McLuhan goes on to mention his letter to Innis, which was a March 1951 “rewrite” of an earlier letter written either in late 1950 or very early in 1951. In McLuhan’s story this letter came after Innis had put The Mechanical Bride on a reading list, after Innis’ Bias of Communication had been published, and after Innis and McLuhan had met to discuss these events. But in March 1951 The Mechanical Bride had just been published, too soon to have appeared on a reading list, and The Bias of Communication had not yet been published at all. 

Lastly, McLuhan maintains that “as [Innis] got more ill with that cancer, all communication between him and his friends was suspended”. But McLuhan himself communicated with Innis during this time6 And, as would have been followed by him, his and Innis’ intimate friend, Tom Easterbrook, remained in close contact with Innis until the end.

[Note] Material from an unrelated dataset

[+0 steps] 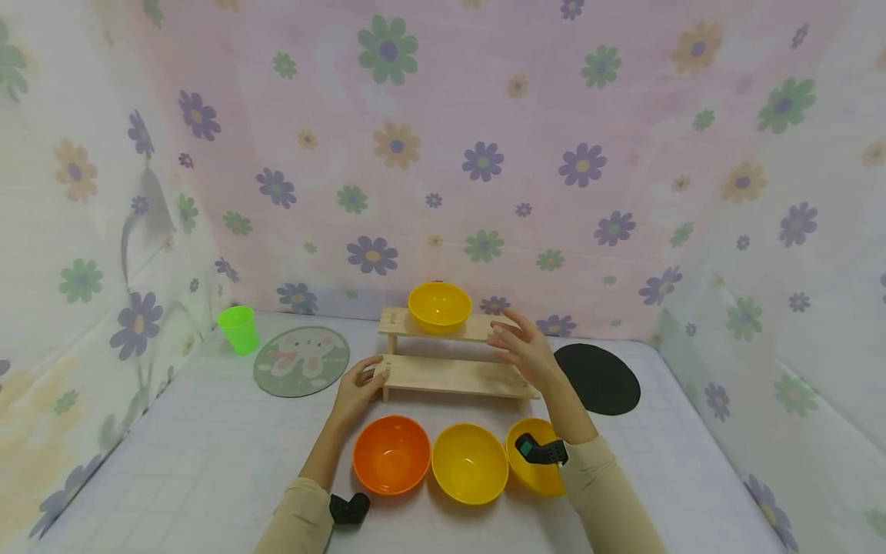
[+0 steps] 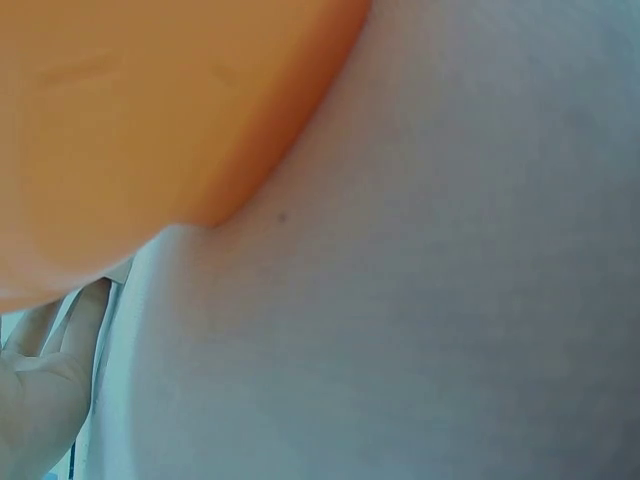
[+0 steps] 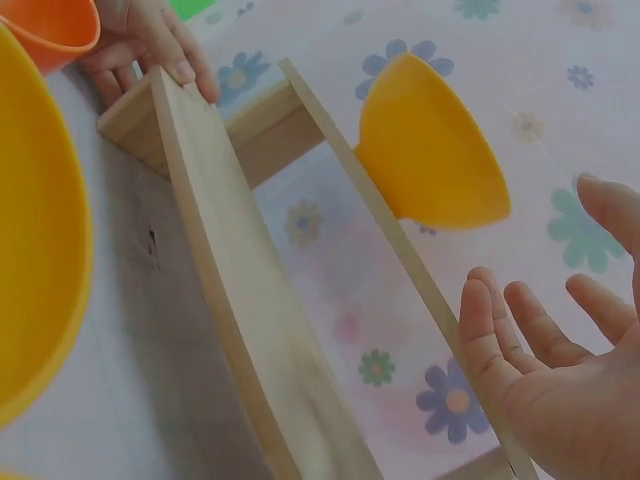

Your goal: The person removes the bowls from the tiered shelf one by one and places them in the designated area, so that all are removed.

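A two-step wooden rack (image 1: pixel 450 375) stands mid-table. A yellow bowl (image 1: pixel 439 305) sits on its upper step, also seen as the yellow bowl (image 3: pixel 432 150) in the right wrist view. My left hand (image 1: pixel 360 385) holds the left end of the lower step, fingers on its edge (image 3: pixel 160 50). My right hand (image 1: pixel 522 346) hovers open beside the upper step's right end, fingers spread (image 3: pixel 545 350), touching nothing. In front of the rack lie an orange bowl (image 1: pixel 391 454), a yellow bowl (image 1: pixel 469 463) and another yellow bowl (image 1: pixel 533 462) partly hidden by my right forearm.
A green cup (image 1: pixel 238 328) and a round rabbit mat (image 1: pixel 301 360) lie at the back left. A black round mat (image 1: pixel 601 378) lies right of the rack. Flowered cloth walls enclose the table on three sides. The left wrist view shows only the orange bowl (image 2: pixel 130 120) and tablecloth.
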Action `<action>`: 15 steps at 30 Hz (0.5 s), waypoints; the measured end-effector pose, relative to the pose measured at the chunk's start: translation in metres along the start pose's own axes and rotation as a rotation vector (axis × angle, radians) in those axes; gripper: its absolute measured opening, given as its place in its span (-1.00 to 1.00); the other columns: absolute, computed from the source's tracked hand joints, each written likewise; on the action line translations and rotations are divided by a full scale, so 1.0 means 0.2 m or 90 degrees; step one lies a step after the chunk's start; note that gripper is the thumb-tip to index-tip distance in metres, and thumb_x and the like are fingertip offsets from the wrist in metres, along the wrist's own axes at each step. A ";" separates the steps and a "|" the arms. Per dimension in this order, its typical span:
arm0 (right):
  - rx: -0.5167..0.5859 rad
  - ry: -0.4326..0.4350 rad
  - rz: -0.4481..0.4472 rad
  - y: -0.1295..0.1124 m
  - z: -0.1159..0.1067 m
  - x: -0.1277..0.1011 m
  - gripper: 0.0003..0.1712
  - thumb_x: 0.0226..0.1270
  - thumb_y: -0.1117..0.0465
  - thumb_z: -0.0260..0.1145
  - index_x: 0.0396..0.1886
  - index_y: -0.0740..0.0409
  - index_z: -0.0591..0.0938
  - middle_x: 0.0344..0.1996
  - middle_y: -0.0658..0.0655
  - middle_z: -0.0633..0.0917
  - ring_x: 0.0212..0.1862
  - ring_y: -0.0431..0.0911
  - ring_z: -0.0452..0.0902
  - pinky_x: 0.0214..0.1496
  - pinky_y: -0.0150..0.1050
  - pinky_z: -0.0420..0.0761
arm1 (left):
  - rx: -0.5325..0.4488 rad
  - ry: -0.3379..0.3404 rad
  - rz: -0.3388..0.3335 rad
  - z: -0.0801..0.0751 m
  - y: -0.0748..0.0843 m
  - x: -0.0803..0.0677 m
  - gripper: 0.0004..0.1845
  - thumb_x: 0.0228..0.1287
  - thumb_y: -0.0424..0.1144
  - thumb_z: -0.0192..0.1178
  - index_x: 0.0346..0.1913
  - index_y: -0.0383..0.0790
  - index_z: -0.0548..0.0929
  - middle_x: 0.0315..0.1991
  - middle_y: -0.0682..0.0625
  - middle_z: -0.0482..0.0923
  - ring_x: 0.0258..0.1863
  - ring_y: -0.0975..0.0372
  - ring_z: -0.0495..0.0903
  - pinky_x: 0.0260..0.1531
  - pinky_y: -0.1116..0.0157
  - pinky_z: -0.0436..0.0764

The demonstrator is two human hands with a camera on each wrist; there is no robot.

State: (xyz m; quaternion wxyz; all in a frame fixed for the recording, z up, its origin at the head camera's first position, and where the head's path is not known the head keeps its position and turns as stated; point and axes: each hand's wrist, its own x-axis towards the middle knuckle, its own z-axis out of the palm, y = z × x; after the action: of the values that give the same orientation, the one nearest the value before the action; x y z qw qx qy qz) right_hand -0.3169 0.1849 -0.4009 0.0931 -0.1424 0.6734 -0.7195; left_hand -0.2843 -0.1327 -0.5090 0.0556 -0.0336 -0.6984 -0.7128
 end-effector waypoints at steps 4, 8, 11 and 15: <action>0.004 0.005 0.007 0.01 0.06 0.06 -0.30 0.44 0.18 0.11 0.48 0.08 0.07 0.35 0.37 0.23 0.23 0.28 0.34 0.25 0.09 0.38 | -0.006 -0.007 -0.004 0.00 -0.01 0.00 -0.51 0.28 -0.33 0.19 0.25 -0.40 0.40 0.15 -0.43 0.42 0.09 -0.11 0.51 -0.06 0.25 0.61; 0.006 0.006 0.006 0.00 0.12 0.12 -0.26 0.43 0.20 0.12 0.49 0.08 0.02 0.36 0.36 0.22 0.18 0.27 0.41 0.15 -0.05 0.51 | -0.016 -0.010 -0.016 -0.01 -0.01 0.01 -0.51 0.30 -0.36 0.16 0.27 -0.42 0.38 0.15 -0.46 0.40 0.08 -0.12 0.50 -0.07 0.21 0.61; 0.028 0.002 0.001 0.00 0.16 0.16 -0.23 0.42 0.23 0.12 0.50 0.07 -0.02 0.37 0.34 0.18 0.16 0.24 0.43 0.12 -0.09 0.54 | -0.019 -0.008 -0.016 -0.01 -0.01 0.01 -0.50 0.30 -0.37 0.16 0.27 -0.43 0.37 0.15 -0.47 0.40 0.07 -0.12 0.51 -0.07 0.19 0.62; 0.062 -0.003 0.000 0.00 0.20 0.20 -0.19 0.42 0.22 0.13 0.51 0.06 -0.07 0.39 0.34 0.13 0.18 0.19 0.42 0.15 -0.07 0.49 | -0.025 -0.005 -0.014 0.00 -0.01 0.01 -0.51 0.28 -0.35 0.18 0.26 -0.39 0.40 0.15 -0.44 0.42 0.06 -0.09 0.53 -0.09 0.24 0.62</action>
State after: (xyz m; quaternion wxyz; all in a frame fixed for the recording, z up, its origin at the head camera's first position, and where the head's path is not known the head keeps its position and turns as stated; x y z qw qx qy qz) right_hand -0.3421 0.1344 -0.3962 0.1012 -0.1395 0.6374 -0.7511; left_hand -0.2867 -0.1334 -0.5099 0.0439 -0.0298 -0.6849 -0.7267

  1. The two lectures by Havelock and the one by McLuhan on this occasion are available as online videos: part 1, Havelockpart 2, McLuhanpart 3, Havelock.
  2. Two issues of Network were put out by McLuhan in 1952 and 1953. The first appeared in time for Christmas 1952 in the month after Innis’ death in November that year.

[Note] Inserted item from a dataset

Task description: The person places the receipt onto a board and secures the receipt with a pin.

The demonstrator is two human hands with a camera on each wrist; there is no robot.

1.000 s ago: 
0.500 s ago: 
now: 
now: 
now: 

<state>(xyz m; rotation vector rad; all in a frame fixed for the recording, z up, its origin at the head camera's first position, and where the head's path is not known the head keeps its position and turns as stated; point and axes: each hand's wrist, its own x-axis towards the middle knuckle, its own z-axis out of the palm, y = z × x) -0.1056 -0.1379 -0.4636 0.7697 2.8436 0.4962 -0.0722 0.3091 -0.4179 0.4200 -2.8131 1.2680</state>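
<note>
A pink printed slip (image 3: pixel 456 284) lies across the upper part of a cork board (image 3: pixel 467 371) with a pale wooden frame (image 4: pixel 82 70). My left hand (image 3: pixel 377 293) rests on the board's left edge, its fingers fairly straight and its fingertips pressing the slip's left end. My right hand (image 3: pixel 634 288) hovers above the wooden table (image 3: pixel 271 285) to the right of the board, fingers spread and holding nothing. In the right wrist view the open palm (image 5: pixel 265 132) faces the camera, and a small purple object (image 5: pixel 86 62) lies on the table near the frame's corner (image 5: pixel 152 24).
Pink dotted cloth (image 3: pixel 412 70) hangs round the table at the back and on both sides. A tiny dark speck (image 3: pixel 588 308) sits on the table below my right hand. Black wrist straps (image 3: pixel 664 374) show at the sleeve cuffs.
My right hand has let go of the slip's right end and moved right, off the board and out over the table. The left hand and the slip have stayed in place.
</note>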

  3. A Discontinuous Chat with Marshall McLuhan’ (with Carl Scharfe), Innis Herald (the Innis College newspaper), Oct 25 1976. Andrew McLuhan has posted the original recording of the McLuhan-Scharfe exchange online.
  4. See Innis and McLuhan in 1936.
  5. Tom Cooper’s recently (May 2025) published Wisdom Weavers includes a letter from McLuhan to Innis from June 6, 1945 (!):
    “Dear Professor Innis, It is pleasant to write to one who is so much admired and spoken of by my especial friend W.T. Easterbrook. Dr Phelan writes that you would like to know the names of some of the men I am to visit this summer in connection with my book on cultural dichotomy in the United States. Let me first mention those I have visited within the past six weeks of travel. First, Fred Millet of Wesleyan University in Middletown, Conn. Then Sigfried Giedion in New York (author of Space, Time, and Architecture). Then Cleanth Brooks and Robt. Heilman of Louisiana State U. in Baton Rouge. I have been at work on this job for some time. It is moving into its final phases. Cordially yours, Marshall McLuhan”. In passing, Cooper also mentions “a previous letter from McLuhan” to Innis, apparently from earlier in 1945. It therefore seems that the personal connection between Innis and McLuhan was almost a decade older than McLuhan would repeatedly recall in the late 1970s. The reference in McLuhan’s letter to his “book on cultural dichotomy in the United States” could have been to any of three different manuscripts McLuhan was working on in the 1940’s: Illiteracy Unlimited, a never published collection of his occasional essays; Typhon in America, also unpublished; and The Mechanical Bride, which was ultimately published in 1951.  All had multiple titles under consideration by McLuhan.
  6. For letters from Innis to McLuhan, see Innis to McLuhan February 26, 1951 and Innis to McLuhan January 12, 1952.